Scenario 3: Worst Option - L-Shaped Recovery Schedule
We would not like to be in this situation, but the worst option is an unprecedented reduction in global GDP, unprecedented since the Great Depression of the 1930s. It will be due to the fact that the spread of coronavirus will not allow quarantine to be lifted, because the fear of re-infection will not recede, and the COVID-19 will spread around the world. This means that resumption of work will also revive fears of a new coronavirus pandemic outbreak. The collapse will continue, as the initial efforts of central banks and fiscal measures will not affect small and medium-sized enterprises, which will be forced to curtail their activities as credit lines are depleted. The situation will exacerbate the recession, as the loss of work by friends and colleagues will lead to a further decrease in economic activity. Signs of recovery will not fully manifest until 2021.
For the deleveraging phase
- We keep a long on fixed-income assets, since the yield on 10-year US bonds is reduced to minus 0.50%.

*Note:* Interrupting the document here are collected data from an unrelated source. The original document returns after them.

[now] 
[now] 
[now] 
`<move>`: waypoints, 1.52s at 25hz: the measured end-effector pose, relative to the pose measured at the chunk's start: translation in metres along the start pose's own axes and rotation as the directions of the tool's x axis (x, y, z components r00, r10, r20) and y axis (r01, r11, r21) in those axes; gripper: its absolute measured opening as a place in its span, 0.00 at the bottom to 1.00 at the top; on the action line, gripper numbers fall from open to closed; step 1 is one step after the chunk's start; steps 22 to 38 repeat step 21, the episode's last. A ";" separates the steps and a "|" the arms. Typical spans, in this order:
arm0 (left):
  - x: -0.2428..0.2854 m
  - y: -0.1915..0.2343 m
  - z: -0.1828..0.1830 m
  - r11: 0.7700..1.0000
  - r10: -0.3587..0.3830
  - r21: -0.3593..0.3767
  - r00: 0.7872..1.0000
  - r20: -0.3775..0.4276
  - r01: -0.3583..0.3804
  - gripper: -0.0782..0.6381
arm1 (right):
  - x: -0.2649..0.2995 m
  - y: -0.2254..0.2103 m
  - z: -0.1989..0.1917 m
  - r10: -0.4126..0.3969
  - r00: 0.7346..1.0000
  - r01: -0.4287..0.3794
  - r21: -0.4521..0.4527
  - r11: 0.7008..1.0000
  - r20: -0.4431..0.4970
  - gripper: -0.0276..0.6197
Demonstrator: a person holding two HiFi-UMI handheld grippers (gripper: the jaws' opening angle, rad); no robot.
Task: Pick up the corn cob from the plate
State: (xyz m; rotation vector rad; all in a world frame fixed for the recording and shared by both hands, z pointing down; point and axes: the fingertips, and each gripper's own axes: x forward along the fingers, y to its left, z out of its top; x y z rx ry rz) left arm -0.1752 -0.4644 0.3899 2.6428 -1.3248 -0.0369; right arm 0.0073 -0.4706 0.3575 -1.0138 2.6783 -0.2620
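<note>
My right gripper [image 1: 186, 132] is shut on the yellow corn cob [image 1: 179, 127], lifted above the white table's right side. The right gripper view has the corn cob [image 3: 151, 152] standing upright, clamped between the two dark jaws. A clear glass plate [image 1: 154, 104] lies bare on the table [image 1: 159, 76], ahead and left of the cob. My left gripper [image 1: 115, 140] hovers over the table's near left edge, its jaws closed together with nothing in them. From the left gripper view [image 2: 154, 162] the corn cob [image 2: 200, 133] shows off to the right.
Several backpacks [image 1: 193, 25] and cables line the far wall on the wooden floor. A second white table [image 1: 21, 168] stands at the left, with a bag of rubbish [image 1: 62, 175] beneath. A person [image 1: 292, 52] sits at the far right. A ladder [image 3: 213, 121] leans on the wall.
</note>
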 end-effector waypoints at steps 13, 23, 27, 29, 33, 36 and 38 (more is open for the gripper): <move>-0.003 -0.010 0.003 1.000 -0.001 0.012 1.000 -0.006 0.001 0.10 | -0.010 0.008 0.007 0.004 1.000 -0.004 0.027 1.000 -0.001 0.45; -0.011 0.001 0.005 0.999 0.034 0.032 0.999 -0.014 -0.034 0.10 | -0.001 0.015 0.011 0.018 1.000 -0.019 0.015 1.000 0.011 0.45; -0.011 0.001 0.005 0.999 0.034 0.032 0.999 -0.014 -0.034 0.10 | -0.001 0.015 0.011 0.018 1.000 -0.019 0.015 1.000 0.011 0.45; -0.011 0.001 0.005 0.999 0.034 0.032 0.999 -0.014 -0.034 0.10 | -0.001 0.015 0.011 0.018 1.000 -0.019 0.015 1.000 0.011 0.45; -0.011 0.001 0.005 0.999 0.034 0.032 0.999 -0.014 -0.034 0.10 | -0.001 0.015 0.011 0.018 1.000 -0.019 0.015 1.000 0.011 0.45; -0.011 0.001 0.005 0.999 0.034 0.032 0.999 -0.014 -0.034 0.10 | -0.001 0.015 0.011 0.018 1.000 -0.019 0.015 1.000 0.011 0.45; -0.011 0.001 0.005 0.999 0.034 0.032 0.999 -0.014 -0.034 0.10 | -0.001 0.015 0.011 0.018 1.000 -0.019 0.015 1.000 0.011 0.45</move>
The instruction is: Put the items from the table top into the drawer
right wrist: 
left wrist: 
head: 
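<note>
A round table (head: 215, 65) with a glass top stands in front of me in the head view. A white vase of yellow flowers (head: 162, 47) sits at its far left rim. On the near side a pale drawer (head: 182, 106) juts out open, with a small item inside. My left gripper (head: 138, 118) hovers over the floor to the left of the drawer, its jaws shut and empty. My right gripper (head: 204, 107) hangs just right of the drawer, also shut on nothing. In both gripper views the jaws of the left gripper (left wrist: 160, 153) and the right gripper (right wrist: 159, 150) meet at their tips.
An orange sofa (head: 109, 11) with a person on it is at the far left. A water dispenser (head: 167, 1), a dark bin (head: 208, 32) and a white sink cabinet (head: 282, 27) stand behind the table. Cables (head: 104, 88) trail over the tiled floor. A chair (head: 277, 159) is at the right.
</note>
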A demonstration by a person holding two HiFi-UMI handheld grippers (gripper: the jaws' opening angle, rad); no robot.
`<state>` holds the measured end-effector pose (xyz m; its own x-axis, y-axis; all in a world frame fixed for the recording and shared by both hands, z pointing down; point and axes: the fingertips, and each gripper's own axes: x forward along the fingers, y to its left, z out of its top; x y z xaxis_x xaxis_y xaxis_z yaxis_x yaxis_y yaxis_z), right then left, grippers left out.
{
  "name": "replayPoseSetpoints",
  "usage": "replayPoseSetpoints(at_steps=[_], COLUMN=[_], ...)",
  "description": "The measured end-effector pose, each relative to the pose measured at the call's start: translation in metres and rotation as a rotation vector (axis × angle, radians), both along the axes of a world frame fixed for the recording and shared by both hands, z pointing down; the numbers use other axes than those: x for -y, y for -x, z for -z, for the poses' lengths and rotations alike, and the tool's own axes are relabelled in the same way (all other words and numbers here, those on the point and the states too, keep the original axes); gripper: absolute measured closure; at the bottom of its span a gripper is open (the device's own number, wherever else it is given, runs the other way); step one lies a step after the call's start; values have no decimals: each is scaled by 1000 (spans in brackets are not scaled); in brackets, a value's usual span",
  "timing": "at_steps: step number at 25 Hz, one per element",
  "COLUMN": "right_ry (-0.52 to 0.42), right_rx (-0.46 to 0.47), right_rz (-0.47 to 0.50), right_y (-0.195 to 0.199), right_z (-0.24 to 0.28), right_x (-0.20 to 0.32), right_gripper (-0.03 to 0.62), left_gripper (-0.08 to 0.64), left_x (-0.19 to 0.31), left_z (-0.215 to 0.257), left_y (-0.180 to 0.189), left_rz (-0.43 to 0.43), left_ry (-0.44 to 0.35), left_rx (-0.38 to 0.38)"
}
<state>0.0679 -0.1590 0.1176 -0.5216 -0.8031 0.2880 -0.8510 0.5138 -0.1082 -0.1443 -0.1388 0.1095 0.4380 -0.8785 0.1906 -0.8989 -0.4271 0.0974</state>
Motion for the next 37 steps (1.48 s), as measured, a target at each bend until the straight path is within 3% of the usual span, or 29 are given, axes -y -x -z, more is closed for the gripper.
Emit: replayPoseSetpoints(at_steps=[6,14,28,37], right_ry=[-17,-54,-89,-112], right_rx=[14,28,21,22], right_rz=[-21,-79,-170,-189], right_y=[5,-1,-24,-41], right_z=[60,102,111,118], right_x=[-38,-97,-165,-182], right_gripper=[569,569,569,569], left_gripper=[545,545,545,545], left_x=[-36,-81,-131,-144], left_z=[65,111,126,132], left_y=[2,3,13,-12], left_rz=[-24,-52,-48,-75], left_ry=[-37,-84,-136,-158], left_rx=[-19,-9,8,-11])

- Buying stock options with a small delta on the stock market, e.g. S&P 500 below 2400
- Short on credit - JNK and HYG funds
- JPY purchase
- Long position on precious metals 20% for the entire period
After the completion of the deleveraging phase
- As market pessimism grows, we are building up long positions in those sectors and financial assets that will benefit from even more extreme stimulus measures and ultimately lead to a recovery - if not real GDP, then at least prices. First of all, the US dollar shorts in relation to more risky currencies of developed countries, but gradually to low-level assets too. Recall that one of the coolest stock market rallies in the history occurred in 1932-33, when F.D. Roosevelt finally shook the market with the devaluation of the US dollar against gold.
- We increase the share of silver - dual-use metal - both industrial and precious
Very slow transition to long positions in stocks and currencies that are sensitive to commodity prices, for example BRL or CLP, and only when the supply starts to dry up faster than demand due to suspension of activities, for example, in the oil & gas industry and industrial metals.